Does this proof for irrationality of sqrt(2)+sqrt(3) work?

[Simfish]

Homework Statement

Prove that $$\sqrt{2}+\sqrt{3}$$ is irrational.

Homework Equations

The Attempt at a Solution

So we know that $$(\sqrt{2}+\sqrt{3})(\sqrt{3}-\sqrt{2}) = 1$$. But a rational number must be of the form a/b, and if (a/b)c = 1, the only number c that works (for rational numbers) is c = b/a in reduced form due to unique inverses for rational numbers. But here we have a value of c that is NOT of the form c = b/a. And so once we prove that $$\sqrt{2}+\sqrt{3}$$ is NOT $$\frac{1}{\sqrt{3}-\sqrt{2}}$$, we can only conclude that $$(\sqrt{2}+\sqrt{3})$$ is irrational.

 

[statdad]

No, this won't do it, because by claiming that $$c = \sqrt 3 - \sqrt 2$$ is not a rational number you are making an assumption of precisely the type of thing you are trying to prove.

As an alternate start, try this. Assume, to the contrary, that $$\sqrt 2 + \sqrt 3$$ is rational.
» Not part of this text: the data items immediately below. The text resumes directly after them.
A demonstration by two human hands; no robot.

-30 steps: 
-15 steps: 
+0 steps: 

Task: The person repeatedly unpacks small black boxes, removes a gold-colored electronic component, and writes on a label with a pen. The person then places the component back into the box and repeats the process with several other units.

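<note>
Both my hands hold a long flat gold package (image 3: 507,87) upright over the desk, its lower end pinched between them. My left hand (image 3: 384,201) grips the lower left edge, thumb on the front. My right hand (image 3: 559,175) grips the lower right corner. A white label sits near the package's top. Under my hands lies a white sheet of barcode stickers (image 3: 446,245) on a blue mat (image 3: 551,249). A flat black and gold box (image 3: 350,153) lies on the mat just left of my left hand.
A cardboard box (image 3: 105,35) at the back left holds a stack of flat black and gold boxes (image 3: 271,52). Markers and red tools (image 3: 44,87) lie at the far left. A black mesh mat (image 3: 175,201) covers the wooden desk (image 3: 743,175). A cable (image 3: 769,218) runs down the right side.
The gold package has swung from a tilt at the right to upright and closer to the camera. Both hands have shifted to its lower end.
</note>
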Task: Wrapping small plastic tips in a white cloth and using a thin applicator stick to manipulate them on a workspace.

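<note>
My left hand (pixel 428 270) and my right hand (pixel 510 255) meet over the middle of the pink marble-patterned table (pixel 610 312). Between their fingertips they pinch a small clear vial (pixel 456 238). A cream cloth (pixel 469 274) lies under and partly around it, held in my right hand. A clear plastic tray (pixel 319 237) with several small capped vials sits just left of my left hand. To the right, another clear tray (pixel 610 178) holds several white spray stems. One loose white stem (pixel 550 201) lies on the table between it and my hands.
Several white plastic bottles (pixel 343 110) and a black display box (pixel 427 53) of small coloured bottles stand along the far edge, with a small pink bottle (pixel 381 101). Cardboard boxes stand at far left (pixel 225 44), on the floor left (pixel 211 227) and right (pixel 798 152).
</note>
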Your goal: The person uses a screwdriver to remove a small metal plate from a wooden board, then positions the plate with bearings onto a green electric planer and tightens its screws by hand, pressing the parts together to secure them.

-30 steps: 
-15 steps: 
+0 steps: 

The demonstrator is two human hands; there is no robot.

Then there are integers $$, a, b$$ such that

$$\sqrt 3 + \sqrt 2 = \frac a b$$

Square each side

$$3 + 2\sqrt 6 + 2 = \frac{a^2}{b^2}$$

Rewrite this to isolate $$\sqrt 6$$ - you will see that you assumption says something about the type of number $$\sqrt 6$$ is. Go from there.

 

[morphism]

Actually I don't even understand what the OP is asking. It seems as though he/she is trying to prove this:

$$\sqrt{2}+\sqrt{3}$$ is NOT $$\frac{1}{\sqrt{3}-\sqrt{2}}$$

which it is.

 

[Simfish]

Okay thanks to you both! Sorry I was wrong - yeah - my argument was circular (and was contingent on a wrong assumption too - one that I forgot to check). So i'll go along with your suggestion.

 

[HallsofIvy]

Do you already know that $1/\sqrt{2}$ and $1/\sqrt{3}$ are irrational- or, equivalently, that $\sqrt{2}$ and $\sqrt{3}$ are irrational are you allowed to use those facts? If so, that simplifies the problem enormously.

 

[Simfish]

Yeah, I already know from the book (apostol math analysis) that $$\sqrt{2}$$ is irrational. But I'm not sure whether or not I know that $$\sqrt{6}$$ is irrational or not - but this can be easily proven using the same techniques as those involved in $$\sqrt{2}$$. I got it now - thanks :)